_TASK STATEMENT:_ Beginning with the first line, copy out each line of the material until the line containing "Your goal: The" has been copied as well.

_SUPPLIED DATA:_
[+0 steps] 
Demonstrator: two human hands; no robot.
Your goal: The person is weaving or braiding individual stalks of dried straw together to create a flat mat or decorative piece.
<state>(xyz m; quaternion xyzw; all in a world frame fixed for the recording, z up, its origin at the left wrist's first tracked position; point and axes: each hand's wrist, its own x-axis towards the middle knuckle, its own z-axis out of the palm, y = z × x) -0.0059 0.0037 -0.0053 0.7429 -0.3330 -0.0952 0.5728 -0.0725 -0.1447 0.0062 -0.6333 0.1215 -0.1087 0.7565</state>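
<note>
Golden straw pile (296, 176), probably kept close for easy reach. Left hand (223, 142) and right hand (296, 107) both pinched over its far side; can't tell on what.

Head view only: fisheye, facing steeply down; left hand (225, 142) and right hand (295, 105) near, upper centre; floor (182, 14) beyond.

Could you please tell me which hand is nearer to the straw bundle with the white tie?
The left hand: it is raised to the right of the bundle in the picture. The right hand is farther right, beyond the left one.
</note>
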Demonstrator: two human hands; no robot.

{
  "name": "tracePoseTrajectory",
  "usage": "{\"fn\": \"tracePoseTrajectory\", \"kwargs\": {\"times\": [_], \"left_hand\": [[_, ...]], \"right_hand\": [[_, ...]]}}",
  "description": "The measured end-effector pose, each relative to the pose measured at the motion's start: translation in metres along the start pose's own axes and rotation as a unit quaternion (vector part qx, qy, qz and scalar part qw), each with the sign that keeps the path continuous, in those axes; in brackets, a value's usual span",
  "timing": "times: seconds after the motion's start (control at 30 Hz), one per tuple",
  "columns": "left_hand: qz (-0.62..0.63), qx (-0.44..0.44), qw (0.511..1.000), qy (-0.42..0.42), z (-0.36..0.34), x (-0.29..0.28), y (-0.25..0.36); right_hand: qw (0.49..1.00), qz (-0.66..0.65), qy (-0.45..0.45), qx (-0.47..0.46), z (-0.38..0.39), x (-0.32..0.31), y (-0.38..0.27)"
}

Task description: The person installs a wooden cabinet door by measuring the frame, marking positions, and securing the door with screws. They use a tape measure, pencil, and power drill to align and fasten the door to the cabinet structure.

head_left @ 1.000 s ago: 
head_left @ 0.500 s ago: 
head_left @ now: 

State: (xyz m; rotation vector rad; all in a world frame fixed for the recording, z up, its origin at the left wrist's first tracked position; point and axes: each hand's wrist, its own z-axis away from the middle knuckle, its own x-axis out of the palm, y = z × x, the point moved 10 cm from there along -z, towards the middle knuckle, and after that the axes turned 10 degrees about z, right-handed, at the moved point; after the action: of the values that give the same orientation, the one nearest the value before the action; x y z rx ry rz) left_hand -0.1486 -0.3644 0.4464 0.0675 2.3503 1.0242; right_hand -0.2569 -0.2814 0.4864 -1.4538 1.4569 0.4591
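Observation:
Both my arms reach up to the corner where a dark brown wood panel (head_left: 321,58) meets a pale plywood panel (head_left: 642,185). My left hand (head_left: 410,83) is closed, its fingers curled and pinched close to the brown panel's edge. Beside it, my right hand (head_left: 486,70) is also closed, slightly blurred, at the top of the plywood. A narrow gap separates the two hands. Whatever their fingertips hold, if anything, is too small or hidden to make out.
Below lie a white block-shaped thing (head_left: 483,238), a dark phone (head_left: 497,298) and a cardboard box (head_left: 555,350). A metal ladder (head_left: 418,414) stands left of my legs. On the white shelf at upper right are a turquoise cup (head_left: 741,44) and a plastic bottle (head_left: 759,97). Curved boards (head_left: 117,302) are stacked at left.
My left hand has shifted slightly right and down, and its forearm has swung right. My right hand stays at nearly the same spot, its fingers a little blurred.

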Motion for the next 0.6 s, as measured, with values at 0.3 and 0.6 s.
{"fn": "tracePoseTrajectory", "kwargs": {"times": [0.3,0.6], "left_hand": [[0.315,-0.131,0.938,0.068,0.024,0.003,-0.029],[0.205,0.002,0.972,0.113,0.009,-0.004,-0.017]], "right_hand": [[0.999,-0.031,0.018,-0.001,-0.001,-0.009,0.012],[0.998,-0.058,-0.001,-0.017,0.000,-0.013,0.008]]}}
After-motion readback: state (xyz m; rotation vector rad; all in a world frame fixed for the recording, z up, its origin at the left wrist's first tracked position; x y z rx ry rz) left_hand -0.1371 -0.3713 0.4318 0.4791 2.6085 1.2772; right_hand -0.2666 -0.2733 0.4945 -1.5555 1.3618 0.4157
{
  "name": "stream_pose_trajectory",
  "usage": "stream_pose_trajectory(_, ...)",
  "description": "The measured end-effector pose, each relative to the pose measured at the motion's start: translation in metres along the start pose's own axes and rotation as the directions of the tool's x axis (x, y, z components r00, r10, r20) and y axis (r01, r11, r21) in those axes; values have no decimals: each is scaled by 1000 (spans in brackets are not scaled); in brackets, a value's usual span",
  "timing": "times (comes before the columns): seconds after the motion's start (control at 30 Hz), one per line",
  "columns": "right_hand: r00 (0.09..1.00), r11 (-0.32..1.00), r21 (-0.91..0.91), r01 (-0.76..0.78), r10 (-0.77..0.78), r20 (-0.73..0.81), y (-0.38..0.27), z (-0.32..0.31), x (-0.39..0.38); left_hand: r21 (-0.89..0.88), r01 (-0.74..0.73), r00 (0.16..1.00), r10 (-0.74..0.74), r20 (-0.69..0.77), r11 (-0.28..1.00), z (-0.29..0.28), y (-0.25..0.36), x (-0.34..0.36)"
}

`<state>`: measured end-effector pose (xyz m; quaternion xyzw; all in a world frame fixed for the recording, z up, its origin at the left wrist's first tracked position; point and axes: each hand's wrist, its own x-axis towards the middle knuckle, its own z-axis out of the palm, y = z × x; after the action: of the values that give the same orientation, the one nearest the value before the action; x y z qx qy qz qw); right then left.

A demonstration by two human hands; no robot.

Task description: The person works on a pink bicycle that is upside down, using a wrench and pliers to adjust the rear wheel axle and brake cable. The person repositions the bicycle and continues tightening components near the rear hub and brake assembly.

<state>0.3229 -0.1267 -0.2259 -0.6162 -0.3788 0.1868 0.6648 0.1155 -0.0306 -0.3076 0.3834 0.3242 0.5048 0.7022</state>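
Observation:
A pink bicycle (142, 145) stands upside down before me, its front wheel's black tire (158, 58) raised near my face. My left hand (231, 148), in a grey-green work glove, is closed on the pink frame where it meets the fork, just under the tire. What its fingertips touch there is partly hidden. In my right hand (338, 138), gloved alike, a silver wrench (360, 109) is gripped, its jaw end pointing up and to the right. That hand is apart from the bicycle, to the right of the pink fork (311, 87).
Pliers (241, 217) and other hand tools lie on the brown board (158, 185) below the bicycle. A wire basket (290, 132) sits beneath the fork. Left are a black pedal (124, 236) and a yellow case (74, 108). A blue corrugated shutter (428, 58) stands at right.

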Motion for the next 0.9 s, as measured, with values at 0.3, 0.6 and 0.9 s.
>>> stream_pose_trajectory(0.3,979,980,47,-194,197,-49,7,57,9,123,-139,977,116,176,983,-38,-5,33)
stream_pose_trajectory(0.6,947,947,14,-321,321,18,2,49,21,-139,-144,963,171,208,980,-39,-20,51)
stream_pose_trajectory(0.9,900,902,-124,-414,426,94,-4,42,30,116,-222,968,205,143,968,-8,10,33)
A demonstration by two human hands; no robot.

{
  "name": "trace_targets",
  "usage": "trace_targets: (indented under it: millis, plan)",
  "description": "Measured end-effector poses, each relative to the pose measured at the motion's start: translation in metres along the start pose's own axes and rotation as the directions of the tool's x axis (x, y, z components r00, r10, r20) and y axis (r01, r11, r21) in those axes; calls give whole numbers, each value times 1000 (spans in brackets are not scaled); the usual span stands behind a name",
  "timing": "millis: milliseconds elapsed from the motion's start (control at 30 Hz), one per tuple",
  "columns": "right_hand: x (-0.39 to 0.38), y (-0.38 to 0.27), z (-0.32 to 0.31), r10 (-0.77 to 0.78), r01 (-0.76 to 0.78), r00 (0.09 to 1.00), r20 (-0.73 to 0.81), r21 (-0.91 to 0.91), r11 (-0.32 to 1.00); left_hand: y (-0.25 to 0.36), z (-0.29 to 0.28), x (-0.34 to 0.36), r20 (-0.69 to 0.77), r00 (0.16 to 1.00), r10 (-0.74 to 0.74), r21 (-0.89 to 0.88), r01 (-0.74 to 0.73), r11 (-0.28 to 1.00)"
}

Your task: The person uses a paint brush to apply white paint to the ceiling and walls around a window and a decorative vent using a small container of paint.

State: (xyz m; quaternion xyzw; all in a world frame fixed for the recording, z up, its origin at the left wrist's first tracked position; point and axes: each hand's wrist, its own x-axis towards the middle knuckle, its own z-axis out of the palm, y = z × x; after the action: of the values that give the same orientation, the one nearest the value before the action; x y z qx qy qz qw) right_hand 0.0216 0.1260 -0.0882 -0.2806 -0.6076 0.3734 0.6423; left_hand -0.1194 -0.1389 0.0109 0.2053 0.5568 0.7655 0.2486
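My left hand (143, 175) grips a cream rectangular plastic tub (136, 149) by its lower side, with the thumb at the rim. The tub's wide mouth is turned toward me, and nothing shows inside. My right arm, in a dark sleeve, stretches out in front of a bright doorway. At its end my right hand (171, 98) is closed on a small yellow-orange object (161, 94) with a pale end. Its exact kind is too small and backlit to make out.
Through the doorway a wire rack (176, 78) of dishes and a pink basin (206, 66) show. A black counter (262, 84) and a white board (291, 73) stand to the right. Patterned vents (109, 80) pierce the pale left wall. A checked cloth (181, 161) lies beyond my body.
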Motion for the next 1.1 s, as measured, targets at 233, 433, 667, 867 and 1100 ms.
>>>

_TASK RESULT:_
[+0 steps] 
Demonstrator: two human hands; no robot.
Your goal: The person is weaving or braiding individual stalks of dried straw together to create a flat mat or decorative piece.

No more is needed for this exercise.